* _What is needed_
Exactly the lines below starting at the line with "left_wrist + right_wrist" and ending at the line with "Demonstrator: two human" are wanted, with both ends included. Leave out the pictures and add no other lines.

* _Dataset content_
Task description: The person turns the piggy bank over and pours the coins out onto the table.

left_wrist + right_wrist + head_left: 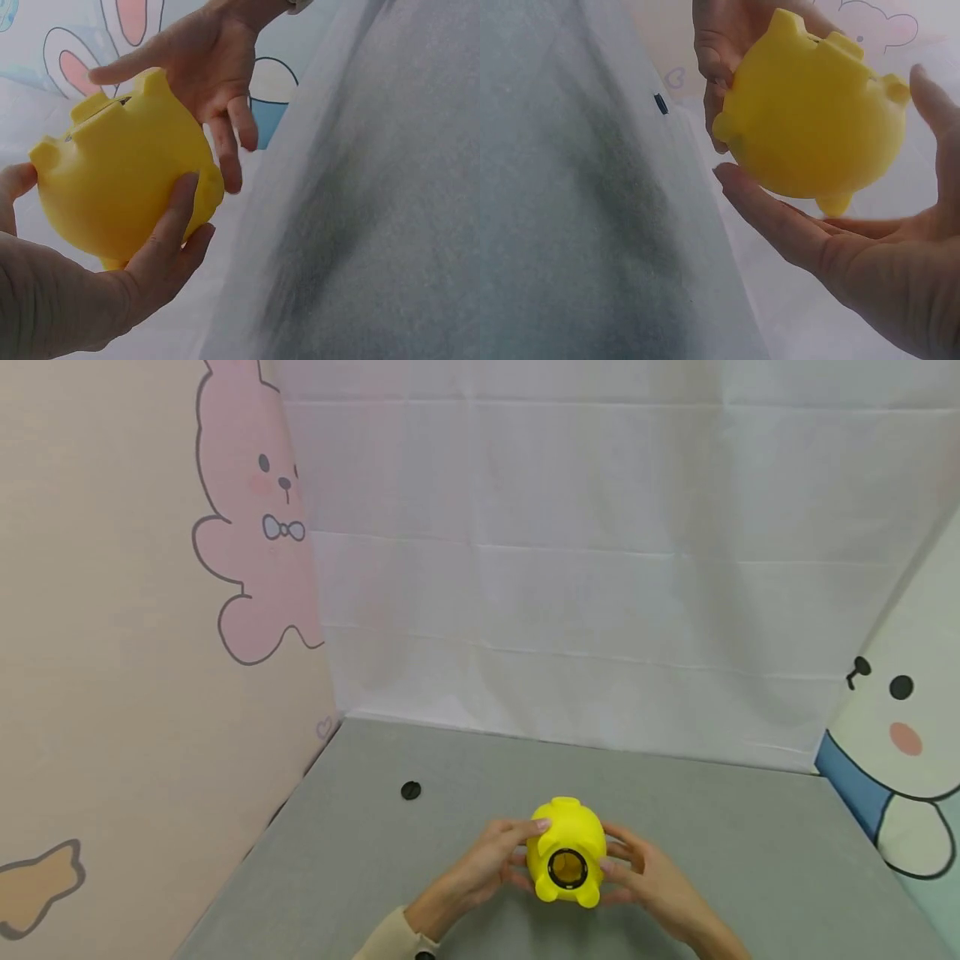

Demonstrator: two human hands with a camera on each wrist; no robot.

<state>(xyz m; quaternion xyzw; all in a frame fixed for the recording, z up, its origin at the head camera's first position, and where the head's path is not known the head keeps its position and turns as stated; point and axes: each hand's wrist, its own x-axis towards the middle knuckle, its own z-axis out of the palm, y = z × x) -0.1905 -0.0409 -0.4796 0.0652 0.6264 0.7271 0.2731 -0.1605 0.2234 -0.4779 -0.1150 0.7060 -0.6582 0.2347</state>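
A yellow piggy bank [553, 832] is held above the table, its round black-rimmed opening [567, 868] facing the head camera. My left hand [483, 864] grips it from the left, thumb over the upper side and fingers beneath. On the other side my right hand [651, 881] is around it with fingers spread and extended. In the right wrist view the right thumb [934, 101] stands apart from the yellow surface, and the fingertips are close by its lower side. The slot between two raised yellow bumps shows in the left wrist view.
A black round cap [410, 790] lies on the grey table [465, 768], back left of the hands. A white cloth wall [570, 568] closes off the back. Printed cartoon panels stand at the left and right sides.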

* _Your response_
left_wrist + right_wrist + head_left: 

Demonstrator: two human hands with a camera on each wrist; no robot.

Nothing further is needed for the exercise.